EXERCISE DIRECTIONS: From the entries that follow, work out how many lines contain "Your". Write the number only.

EXTRACTED RECORDS:
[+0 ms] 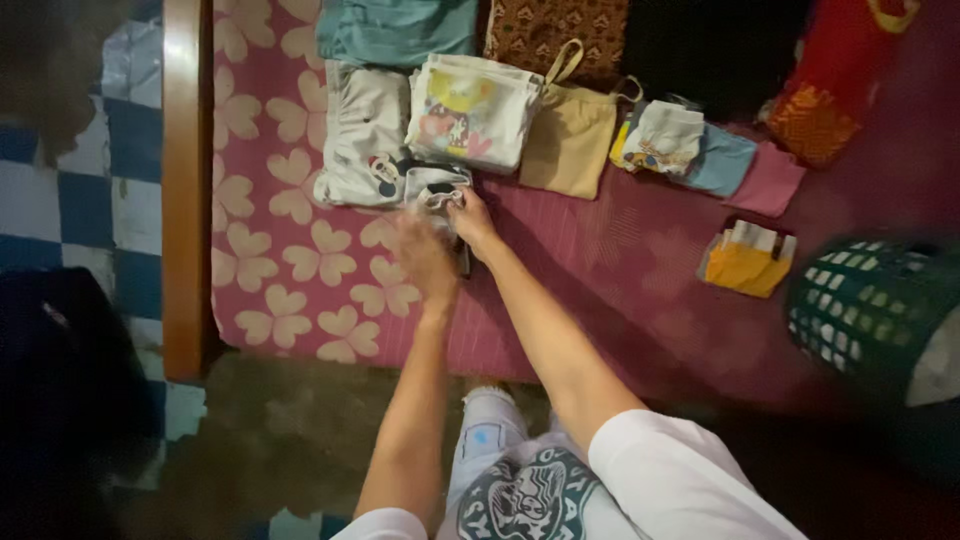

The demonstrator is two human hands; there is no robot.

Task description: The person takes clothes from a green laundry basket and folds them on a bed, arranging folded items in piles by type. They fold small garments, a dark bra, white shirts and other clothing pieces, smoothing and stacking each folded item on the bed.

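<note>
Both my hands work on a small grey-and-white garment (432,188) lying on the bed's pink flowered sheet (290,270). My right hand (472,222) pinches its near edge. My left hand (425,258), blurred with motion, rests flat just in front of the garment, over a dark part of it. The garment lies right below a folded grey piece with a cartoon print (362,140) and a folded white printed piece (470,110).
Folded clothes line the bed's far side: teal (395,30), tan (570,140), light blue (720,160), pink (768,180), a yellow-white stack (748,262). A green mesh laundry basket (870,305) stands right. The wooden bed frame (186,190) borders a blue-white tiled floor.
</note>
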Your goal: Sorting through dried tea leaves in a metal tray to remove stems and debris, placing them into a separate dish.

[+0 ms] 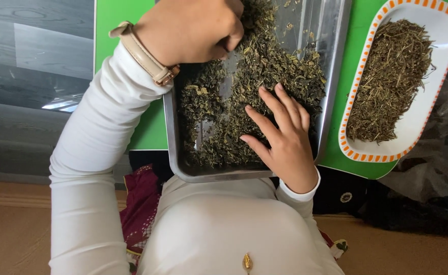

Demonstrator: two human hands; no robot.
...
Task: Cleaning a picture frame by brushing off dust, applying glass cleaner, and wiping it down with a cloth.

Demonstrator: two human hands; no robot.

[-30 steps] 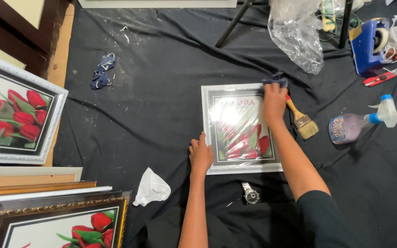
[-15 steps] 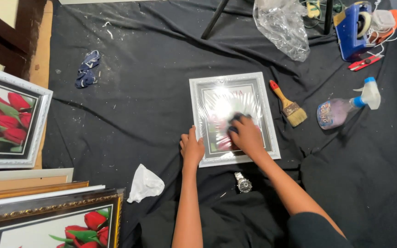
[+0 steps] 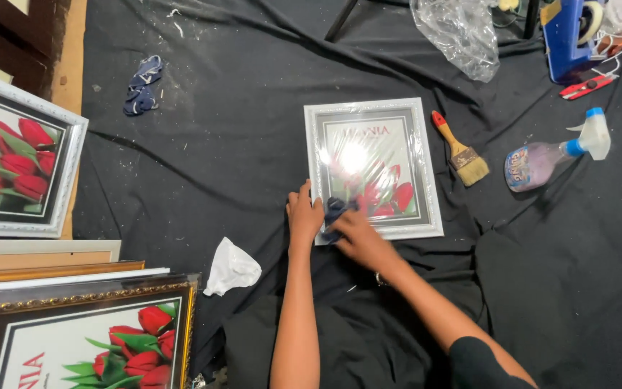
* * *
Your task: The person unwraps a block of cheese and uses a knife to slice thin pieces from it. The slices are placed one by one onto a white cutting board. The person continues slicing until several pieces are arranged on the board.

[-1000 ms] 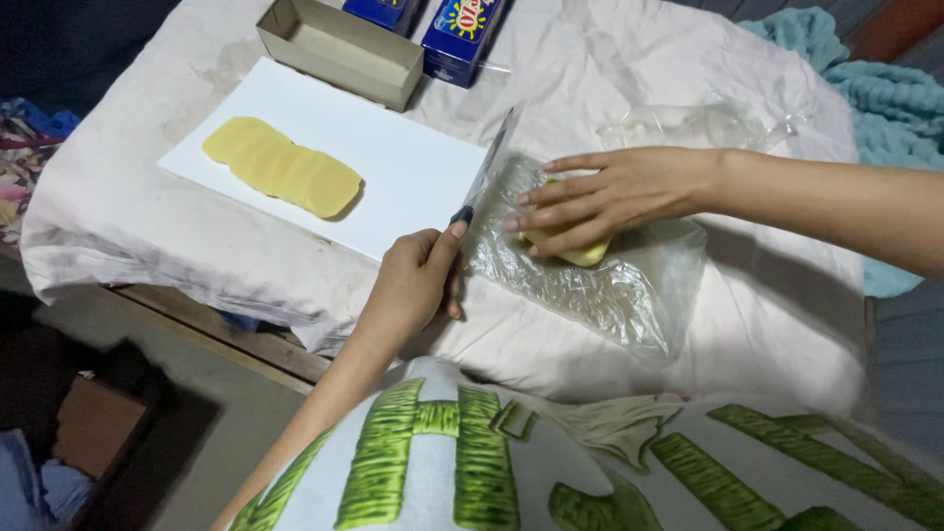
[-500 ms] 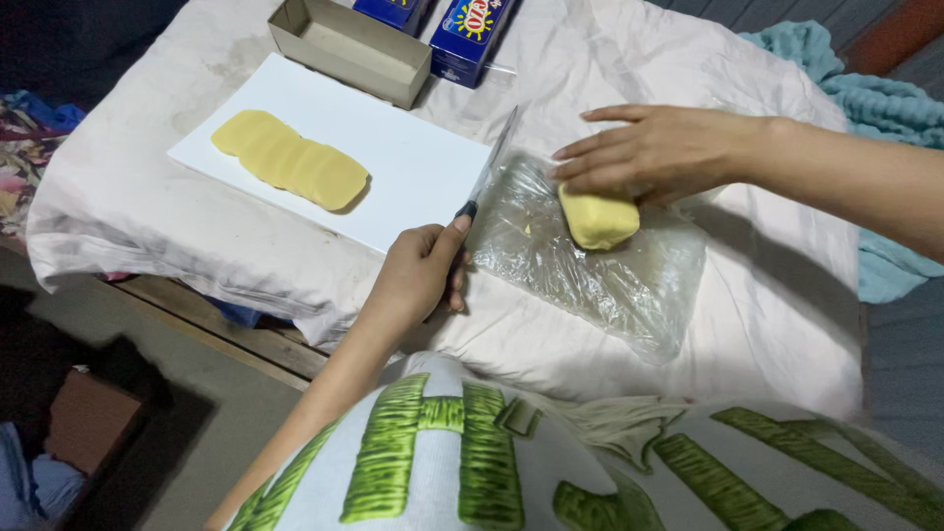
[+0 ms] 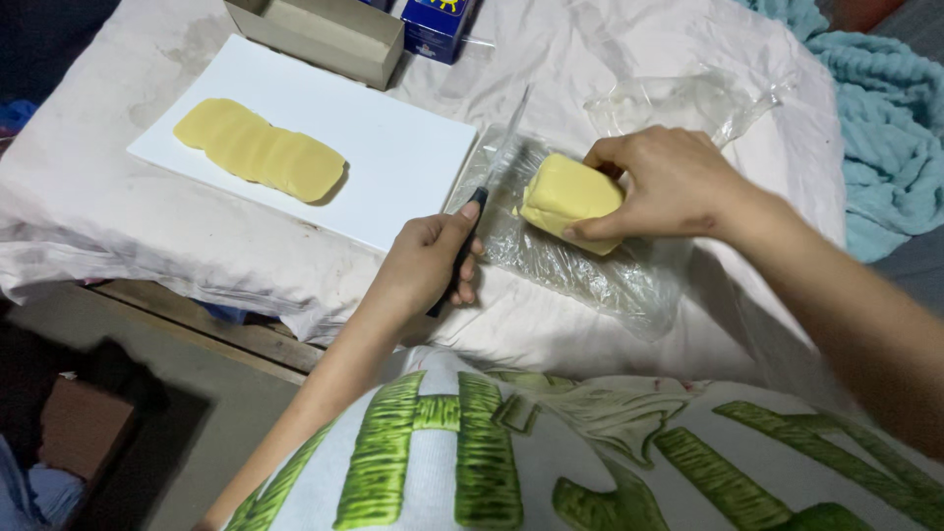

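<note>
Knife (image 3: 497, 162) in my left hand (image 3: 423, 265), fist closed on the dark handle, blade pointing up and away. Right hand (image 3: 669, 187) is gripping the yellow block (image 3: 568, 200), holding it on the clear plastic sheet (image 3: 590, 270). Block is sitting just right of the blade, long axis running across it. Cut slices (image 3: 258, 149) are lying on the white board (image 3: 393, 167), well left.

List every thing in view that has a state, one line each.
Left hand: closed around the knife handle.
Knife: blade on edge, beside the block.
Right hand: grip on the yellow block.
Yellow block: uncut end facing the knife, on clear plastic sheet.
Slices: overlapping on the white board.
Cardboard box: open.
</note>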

RESULT FOR THIS EXERCISE: 2